**Your goal**
For the entries that follow, restate word for word the line containing "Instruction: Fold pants", the line containing "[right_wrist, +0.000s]", and every line that lies between them.

(Collected data entries)

* * * * * * *

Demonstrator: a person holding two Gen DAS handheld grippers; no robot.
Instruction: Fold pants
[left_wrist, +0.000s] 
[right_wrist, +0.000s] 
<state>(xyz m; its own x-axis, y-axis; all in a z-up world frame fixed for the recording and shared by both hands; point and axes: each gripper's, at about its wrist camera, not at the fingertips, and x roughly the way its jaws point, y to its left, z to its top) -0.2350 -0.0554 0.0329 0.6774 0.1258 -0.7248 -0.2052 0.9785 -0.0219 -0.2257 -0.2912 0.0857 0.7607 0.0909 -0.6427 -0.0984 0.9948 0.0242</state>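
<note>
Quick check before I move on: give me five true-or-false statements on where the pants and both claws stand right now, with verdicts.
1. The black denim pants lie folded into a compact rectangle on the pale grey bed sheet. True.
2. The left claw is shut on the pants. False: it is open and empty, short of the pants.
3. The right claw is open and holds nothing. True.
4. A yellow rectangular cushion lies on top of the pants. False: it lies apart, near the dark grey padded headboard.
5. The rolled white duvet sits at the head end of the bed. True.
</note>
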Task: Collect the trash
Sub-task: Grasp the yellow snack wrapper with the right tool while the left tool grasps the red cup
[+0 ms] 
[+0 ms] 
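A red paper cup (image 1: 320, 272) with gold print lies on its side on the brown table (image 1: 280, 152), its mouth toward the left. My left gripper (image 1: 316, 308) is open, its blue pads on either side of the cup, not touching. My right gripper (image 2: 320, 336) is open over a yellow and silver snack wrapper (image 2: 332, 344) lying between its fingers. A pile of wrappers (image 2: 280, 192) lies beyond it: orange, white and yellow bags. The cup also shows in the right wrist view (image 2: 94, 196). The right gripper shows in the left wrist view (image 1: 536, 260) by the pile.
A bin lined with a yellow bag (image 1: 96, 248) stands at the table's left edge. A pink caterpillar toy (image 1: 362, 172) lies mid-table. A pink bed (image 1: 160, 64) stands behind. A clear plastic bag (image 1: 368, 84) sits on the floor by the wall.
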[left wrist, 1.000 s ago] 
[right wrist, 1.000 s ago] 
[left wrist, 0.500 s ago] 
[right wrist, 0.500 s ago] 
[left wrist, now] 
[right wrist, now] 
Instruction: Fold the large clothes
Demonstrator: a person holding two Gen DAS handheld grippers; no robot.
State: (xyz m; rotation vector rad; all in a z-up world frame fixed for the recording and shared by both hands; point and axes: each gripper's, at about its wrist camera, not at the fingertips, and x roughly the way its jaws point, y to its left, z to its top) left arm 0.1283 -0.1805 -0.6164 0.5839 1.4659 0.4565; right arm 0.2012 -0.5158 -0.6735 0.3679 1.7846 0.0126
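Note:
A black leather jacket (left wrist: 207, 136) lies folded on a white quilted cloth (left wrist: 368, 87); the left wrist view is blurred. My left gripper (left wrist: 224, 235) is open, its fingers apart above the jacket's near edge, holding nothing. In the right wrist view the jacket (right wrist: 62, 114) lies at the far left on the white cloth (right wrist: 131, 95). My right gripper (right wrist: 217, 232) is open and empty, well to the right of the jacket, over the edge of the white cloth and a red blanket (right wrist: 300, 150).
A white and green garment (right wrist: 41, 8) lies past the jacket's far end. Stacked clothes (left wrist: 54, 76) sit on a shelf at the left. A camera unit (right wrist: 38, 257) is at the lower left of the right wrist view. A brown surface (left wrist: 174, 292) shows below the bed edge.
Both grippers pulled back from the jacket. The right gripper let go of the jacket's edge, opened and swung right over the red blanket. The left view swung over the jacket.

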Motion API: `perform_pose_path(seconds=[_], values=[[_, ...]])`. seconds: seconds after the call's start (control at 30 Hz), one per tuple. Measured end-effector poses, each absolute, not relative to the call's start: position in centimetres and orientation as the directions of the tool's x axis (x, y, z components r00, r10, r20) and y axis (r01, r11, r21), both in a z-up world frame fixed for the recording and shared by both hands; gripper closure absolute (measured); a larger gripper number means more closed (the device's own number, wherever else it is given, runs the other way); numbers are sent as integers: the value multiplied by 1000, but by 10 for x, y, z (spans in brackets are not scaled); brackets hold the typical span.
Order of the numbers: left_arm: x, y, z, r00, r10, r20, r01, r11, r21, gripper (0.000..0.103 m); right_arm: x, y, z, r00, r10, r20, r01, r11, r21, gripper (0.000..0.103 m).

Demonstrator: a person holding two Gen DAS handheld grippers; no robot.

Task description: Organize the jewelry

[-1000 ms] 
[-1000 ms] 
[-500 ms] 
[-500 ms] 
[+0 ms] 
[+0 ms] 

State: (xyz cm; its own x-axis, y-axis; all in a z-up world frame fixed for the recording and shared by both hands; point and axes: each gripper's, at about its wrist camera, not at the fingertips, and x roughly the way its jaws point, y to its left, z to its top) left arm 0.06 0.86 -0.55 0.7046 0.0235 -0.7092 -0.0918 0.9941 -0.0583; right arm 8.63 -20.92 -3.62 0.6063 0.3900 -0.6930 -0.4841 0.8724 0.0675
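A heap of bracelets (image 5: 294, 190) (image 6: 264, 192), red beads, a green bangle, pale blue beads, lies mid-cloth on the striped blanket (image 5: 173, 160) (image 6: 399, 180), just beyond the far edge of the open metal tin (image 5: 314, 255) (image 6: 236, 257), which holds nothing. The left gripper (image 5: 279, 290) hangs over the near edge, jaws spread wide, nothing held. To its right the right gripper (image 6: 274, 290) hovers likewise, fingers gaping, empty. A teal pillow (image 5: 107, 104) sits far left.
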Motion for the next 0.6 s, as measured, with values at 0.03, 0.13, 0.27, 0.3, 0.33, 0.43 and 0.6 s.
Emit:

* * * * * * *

**Response area**
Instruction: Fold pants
[left_wrist, +0.000s] 
[right_wrist, +0.000s] 

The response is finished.